Из этого состояния меня вывел знакомый голос Гаврила.
– Добрый вечер, ваше величество, – произнес он, и сердце ушло в пятки, но я вовремя сообразил, что он обращается к отцу.
– Гаврил, всегда рад тебя видеть.
– Не терпится услышать объявление?
– О да. Я вчера присутствовал при выборе некоторых кандидатур. Все девушки очень милые.
Все это было произнесено так естественно, так гладко.
– Значит, вам уже известны имена финалисток?! – воскликнул Гаврил.
– Всего несколько.
И вновь меня поразила та легкость, с которой с его губ сорвалась эта ложь.
– А с вами его величество этой информацией, случайно, не поделился?
На сей раз Гаврил обращался уже ко мне. Булавка у него на лацкане сверкала в свете софитов.
Повернулся отец, взглядом напоминая о необходимости улыбаться. Я послушно растянул губы в улыбке и ответил:
– Нет. Я увижу финалисток вместе со всеми остальными.
Ох. Надо было сказать «девушек», а не «финалисток». Речь все-таки о наших гостьях, а не о выставочных животных. Я украдкой обтер вспотевшие ладони о брюки.
– Ваше величество, – подошел Гаврил к королеве, – что вы можете посоветовать нашим финалисткам?
Я покосился на маму. Сколько времени ушло у нее на то, чтобы научиться держаться с таким безукоризненным достоинством? Или это у нее врожденное?

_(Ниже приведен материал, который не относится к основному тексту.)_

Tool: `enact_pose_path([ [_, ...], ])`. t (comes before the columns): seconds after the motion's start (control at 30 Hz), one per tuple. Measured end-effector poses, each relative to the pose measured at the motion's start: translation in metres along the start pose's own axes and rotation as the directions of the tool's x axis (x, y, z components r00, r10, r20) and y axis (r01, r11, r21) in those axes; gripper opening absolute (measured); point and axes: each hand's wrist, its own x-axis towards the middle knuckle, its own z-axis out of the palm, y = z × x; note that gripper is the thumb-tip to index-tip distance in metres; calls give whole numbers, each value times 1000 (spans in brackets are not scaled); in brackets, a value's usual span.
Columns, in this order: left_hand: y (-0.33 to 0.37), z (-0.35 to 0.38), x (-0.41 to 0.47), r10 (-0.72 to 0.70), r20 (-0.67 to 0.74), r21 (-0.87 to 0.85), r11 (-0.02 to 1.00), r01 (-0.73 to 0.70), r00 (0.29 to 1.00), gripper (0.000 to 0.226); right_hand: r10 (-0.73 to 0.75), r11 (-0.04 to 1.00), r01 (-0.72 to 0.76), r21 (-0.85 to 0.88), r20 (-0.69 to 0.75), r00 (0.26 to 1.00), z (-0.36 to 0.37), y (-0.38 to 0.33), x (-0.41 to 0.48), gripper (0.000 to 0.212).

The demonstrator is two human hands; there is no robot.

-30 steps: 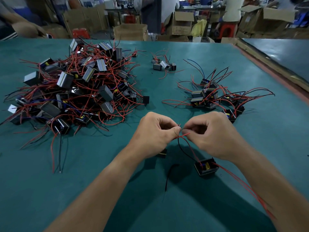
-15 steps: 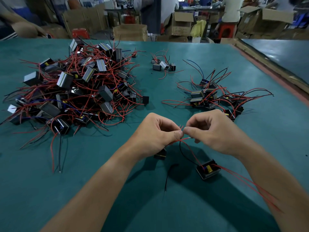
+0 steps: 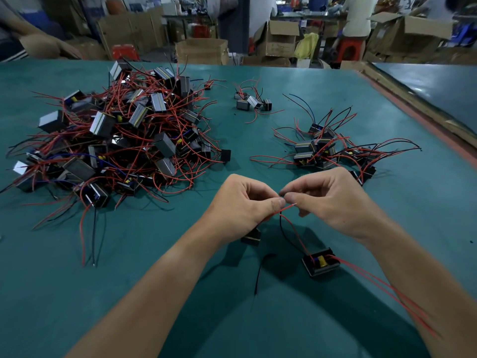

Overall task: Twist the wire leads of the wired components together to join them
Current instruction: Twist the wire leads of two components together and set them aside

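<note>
**Hands meet over a red lead at a green bench**

A large heap of black components, tangled in red wire, fills the left of the green table. In the centre foreground the left hand pinches a red lead between thumb and forefinger, its other fingers curled. A small component shows just below that hand, partly hidden by it. A loose black wire lies between the forearms. Far back, a small cluster of components sits apart. The right hand meets the left fingertip to fingertip, thumb and forefinger closed on the wire ends, with the lead's bare tip poking out below its thumb. Red and black wires run down to a second component on the table beneath the right wrist. Long red wires trail from it along the right forearm. A smaller pile lies behind the right hand.
</note>
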Motion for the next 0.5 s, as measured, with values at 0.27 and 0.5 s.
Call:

Она застенчиво склонила голову набок, и даже видавший виды Гаврил растаял.
– Наслаждайтесь своим последним днем в роли обычной девушки. Завтра, каков бы ни был исход состязания, ваша жизнь изменится. И еще один совет, старый, но тем не менее действенный: будьте сами собой.
– Мудрые слова, моя королева. – Он повел рукой и обернулся к камерам. – И на этом позвольте приступить к оглашению имен тридцати пяти молодых девушек, которым предстоит участвовать в Отборе. Дамы и господа, присоединяйтесь ко мне в чествовании дочерей Иллеа!
Я вскинул глаза на мониторы, где появился государственный герб, а в маленьком квадратике в уголке по-прежнему показывали мое лицо. Они что, будут наблюдать за мной все время?!
Мама осторожно, чтобы не попасть в камеру, накрыла мою руку своей. Я сделал несколько вдохов и выдохов.
Это всего лишь перечень имен. Подумаешь, велика важность. Они же не объявляют одну-единственную.